Puzzling Portfolio return?

I have been scratching my head and banging it on the desk over this particular question, verification greatly appreciated…cheers! An analyst determines that a portfolio with a 35% weight in Investment A and a 65% weight in investment B will have a standard deviation of returns equal to zero. Investment A has an expected return of 8% Investment B has a std deviation of returns of 7.1% and a covariance with the market of 0.0029 The risk free rate is 5% and the market risk premium is 7% If no arbitrage opportunities exist, the expected rate of return of the combined portfolio is closest to; A. 5% B. 6% C. 7% D. 8% The correct answer is A 5%, which is obviously not what I have calculated amidst my confusion over the sd & covariance on portfolio B… Thanks for any verification, much appreciated!

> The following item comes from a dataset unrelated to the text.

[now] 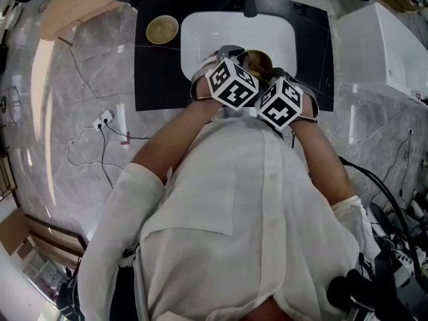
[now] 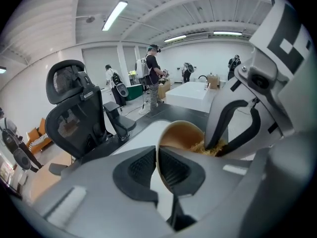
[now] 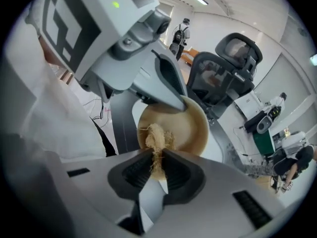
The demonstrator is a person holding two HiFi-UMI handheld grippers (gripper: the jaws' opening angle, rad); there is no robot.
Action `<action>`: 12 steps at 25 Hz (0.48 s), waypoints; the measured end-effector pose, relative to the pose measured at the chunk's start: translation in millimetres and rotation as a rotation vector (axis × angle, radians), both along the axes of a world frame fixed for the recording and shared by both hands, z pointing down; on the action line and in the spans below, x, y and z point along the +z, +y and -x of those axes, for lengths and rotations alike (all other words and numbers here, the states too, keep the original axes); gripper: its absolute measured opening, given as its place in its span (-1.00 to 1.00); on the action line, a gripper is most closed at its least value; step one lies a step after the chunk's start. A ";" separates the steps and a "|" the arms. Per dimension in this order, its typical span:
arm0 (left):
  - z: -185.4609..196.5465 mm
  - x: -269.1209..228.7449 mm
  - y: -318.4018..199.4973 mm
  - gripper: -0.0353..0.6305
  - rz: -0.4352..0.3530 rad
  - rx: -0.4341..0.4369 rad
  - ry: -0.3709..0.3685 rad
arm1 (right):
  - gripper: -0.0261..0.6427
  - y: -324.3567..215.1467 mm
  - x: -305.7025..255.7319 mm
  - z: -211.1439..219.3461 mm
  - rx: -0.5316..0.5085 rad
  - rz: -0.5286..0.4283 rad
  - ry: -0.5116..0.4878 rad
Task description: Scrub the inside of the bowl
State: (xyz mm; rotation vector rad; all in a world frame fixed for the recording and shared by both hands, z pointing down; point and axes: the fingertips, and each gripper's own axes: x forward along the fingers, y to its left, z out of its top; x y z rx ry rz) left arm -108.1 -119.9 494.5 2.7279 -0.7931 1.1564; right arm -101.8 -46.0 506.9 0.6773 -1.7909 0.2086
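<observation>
Two grippers work close together over a white sink [image 1: 200, 32]. I report from left to right.

The left gripper [image 2: 156, 165] is clenched on the rim of the bowl [image 2: 181, 133]. The thin rim runs between the ribbed pads and is pinched there. The bowl is tan, smooth and round. It is held tilted above the basin, with its open side turned towards the right gripper [image 3: 157, 167]. I see no mark or pattern on its inside. The right gripper is clamped on a scrubber [image 3: 156, 138], a wad of pale, straw-coloured loose fibres. The wad sticks out past the jaw tips and lies against the inner wall of the bowl.

Surface: the sink is set in a black counter [image 1: 150, 72]. A second bowl [image 1: 162, 29] of the same tan colour stands upright on the counter, just left of the basin and well apart from the grippers.

Room: the floor [image 1: 80, 112] is grey marble-patterned tile. A power strip [image 1: 102, 120] and its loose cable lie on it at left. A white cabinet [image 1: 381, 45] stands at right. In the left gripper view I see a black mesh office chair [image 2: 74, 113] beside the counter. Farther off, several people [image 2: 152, 76] stand under strip lights.
</observation>
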 end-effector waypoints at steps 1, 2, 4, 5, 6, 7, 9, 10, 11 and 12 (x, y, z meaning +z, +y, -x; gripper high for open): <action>-1.4 0.4 0.2 -0.84 0.005 0.000 0.003 | -0.78 1.9 -0.1 2.8 -0.005 0.010 -0.016; -2.8 1.4 0.5 -0.84 0.012 0.001 0.005 | -0.78 3.2 -0.8 5.6 -0.013 0.017 -0.032; -6.1 3.4 1.9 -0.85 0.027 0.001 0.010 | -0.78 3.7 -4.7 9.7 -0.033 0.017 -0.058; -8.1 4.2 3.1 -0.85 0.035 0.002 0.013 | -0.78 2.6 -7.9 10.2 -0.040 0.011 -0.066; -10.2 4.9 4.6 -0.86 0.042 0.003 0.016 | -0.78 0.6 -11.5 9.5 -0.044 -0.001 -0.070; -12.5 5.5 6.0 -0.86 0.049 0.003 0.018 | -0.78 -2.3 -15.5 8.0 -0.047 -0.015 -0.069; -16.7 6.6 8.0 -0.86 0.054 0.003 0.017 | -0.78 -8.9 -22.9 2.9 -0.056 -0.048 -0.050; -18.3 6.9 8.4 -0.86 0.053 0.001 0.015 | -0.78 -12.0 -25.8 -0.4 -0.062 -0.065 -0.034; -19.7 7.0 8.5 -0.86 0.050 -0.001 0.011 | -0.78 -14.7 -28.3 -4.1 -0.067 -0.081 -0.018; -21.0 6.9 8.2 -0.86 0.047 -0.001 0.005 | -0.78 -17.3 -30.8 -8.2 -0.071 -0.097 -0.005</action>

eesh, thats rough. well i tried it by figuring out beta for B. and then doing a weighted avg of the expected returns but that doesnt come out to 5. only thing i can think of is that if no arbitrage opportunity exists, portfolio with a SD of 0 must have a return equal to the risk free rate of 5.

Hhhmmm…That is a fair point with respect to SD of 0 and RFR…it makes some sense.

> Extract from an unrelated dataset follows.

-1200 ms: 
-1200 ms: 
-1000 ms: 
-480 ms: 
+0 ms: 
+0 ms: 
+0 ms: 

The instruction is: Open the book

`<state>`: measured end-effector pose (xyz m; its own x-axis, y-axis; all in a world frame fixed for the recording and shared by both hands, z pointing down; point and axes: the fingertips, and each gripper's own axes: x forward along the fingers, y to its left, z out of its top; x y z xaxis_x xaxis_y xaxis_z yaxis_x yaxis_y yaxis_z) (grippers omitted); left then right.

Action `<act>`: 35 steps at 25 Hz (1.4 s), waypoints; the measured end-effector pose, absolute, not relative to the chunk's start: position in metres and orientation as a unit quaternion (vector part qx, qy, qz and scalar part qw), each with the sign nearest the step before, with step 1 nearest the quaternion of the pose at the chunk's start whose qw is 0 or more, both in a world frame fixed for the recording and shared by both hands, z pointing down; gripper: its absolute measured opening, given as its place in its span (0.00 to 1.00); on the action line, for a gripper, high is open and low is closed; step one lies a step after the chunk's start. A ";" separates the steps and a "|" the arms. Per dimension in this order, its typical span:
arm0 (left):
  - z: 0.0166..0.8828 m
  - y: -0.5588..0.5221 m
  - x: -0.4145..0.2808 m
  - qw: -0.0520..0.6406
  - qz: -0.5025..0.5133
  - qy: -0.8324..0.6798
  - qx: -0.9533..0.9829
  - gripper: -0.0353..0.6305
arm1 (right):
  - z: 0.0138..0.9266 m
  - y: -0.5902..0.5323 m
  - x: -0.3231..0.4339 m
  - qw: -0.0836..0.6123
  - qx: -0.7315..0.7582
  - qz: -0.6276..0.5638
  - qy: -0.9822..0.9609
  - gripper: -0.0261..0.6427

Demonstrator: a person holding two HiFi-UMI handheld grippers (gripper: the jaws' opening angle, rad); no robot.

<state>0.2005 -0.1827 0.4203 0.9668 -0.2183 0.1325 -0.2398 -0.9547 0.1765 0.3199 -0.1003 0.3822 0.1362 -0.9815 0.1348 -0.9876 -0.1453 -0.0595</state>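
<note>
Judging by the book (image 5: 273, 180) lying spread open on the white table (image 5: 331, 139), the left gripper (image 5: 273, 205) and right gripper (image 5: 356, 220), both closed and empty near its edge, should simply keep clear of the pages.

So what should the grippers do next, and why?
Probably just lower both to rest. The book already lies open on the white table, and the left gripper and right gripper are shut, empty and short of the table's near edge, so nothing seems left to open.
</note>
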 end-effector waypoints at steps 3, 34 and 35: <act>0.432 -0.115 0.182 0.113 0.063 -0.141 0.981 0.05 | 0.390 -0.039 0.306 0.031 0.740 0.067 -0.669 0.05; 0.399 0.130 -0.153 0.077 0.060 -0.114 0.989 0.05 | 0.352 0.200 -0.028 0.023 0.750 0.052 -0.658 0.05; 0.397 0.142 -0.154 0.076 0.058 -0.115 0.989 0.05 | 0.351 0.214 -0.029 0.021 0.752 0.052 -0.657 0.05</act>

Yup, I think jut111 has it. Stndrd dev. measures the risk of the portfolio, with stnrd dev of 0 we have not only eliminated the all the unsystematic risk to get to M portfolio (think of the CML chart), but also eliminated all systematic risk (systematic risk will still carry some value of stnadrd dev with it), taking us down to only the risk free rate, again picture the CML chart.

0 portfolio std dev -> 0 variance -> 0 portfolio beta. In the capm equation, all you have left is the rfr.